Collected data
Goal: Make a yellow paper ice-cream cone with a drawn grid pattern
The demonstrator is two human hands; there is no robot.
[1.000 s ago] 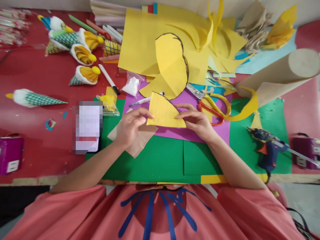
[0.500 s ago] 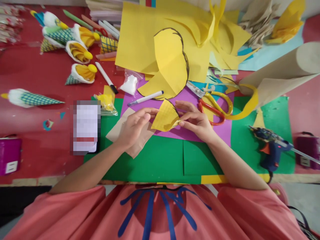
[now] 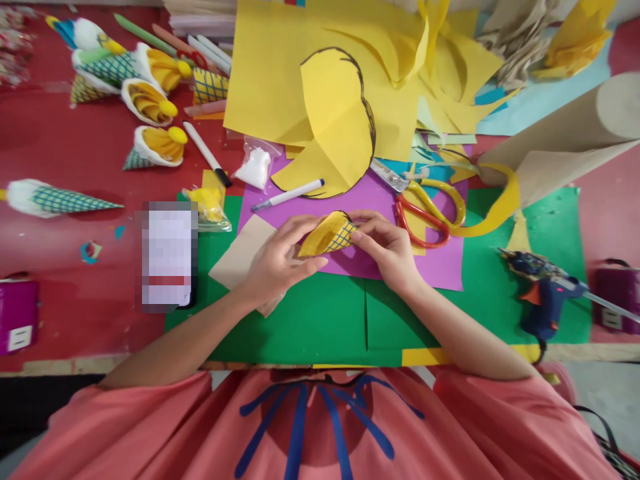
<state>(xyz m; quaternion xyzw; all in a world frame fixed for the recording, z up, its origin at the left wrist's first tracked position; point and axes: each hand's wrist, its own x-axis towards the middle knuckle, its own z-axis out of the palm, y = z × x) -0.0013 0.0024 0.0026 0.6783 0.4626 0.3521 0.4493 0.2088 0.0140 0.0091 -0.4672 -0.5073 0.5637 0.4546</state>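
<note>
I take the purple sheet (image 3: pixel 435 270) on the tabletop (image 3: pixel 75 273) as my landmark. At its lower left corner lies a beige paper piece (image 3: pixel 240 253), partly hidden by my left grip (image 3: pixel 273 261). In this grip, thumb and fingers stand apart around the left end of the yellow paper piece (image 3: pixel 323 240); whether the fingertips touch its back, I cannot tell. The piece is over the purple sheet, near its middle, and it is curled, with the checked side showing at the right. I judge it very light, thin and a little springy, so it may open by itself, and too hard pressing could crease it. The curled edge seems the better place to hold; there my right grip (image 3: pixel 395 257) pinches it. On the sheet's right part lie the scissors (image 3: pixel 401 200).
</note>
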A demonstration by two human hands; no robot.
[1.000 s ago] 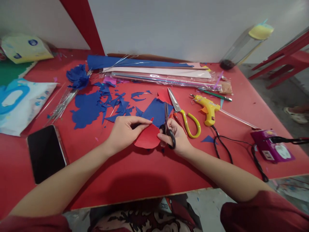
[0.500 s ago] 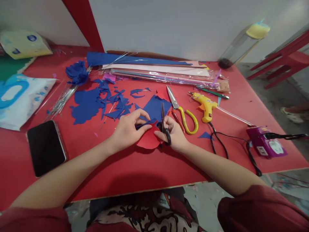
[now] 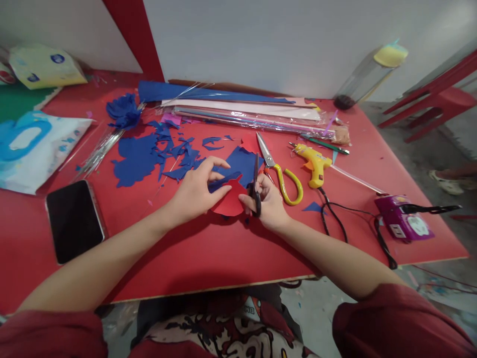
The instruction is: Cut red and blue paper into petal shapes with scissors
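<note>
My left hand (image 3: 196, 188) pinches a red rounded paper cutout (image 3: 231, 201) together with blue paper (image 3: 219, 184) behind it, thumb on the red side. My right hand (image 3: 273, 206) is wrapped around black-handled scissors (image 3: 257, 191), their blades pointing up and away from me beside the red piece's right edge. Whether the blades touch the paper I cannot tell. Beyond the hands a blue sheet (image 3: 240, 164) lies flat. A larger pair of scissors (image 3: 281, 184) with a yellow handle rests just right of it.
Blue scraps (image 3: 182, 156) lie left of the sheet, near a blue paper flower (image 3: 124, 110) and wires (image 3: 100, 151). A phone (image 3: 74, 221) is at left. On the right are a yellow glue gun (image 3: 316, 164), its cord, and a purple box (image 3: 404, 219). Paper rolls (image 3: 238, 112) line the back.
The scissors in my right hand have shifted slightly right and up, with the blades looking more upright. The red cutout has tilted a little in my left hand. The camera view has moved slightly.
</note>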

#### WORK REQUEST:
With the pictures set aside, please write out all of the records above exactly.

#### ANSWER SECTION:
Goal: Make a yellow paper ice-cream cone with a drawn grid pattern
The demonstrator is two human hands; there is no robot.
[1.000 s ago] 
[0.500 s ago] 
[now] 
<state>(xyz m; quaternion xyzw; all in a world frame fixed for the recording, z up, its origin at the left wrist's first tracked position; point and axes: each hand's wrist, its own x-axis towards the middle knuckle, its own z-axis out of the palm, y = z × x) -0.0013 0.0024 0.0026 0.6783 0.4626 0.3521 0.4493 0.2088 0.0140 0.0091 -0.4672 -0.5073 0.5637 0.4546</state>
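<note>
I take the purple sheet (image 3: pixel 435 270) on the tabletop (image 3: pixel 75 273) as my landmark. At its lower left corner lies a beige paper piece (image 3: pixel 240 253), partly hidden by my left grip (image 3: pixel 273 261). In this grip, thumb and fingers stand apart around the left end of the yellow paper piece (image 3: pixel 323 240); whether the fingertips touch its back, I cannot tell. The piece is over the purple sheet, near its middle, and it is curled, with the checked side showing at the right. I judge it very light, thin and a little springy, so it may open by itself, and too hard pressing could crease it. The curled edge seems the better place to hold; there my right grip (image 3: pixel 395 257) pinches it. On the sheet's right part lie the scissors (image 3: pixel 401 200).
</note>
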A demonstration by two human hands; no robot.
[1.000 s ago] 
[0.500 s ago] 
[now] 
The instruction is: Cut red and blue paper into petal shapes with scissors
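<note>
My left hand (image 3: 196, 188) pinches a red rounded paper cutout (image 3: 231, 201) together with blue paper (image 3: 219, 184) behind it, thumb on the red side. My right hand (image 3: 273, 206) is wrapped around black-handled scissors (image 3: 257, 191), their blades pointing up and away from me beside the red piece's right edge. Whether the blades touch the paper I cannot tell. Beyond the hands a blue sheet (image 3: 240, 164) lies flat. A larger pair of scissors (image 3: 281, 184) with a yellow handle rests just right of it.
Blue scraps (image 3: 182, 156) lie left of the sheet, near a blue paper flower (image 3: 124, 110) and wires (image 3: 100, 151). A phone (image 3: 74, 221) is at left. On the right are a yellow glue gun (image 3: 316, 164), its cord, and a purple box (image 3: 404, 219). Paper rolls (image 3: 238, 112) line the back.
The scissors in my right hand have shifted slightly right and up, with the blades looking more upright. The red cutout has tilted a little in my left hand. The camera view has moved slightly.
</note>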

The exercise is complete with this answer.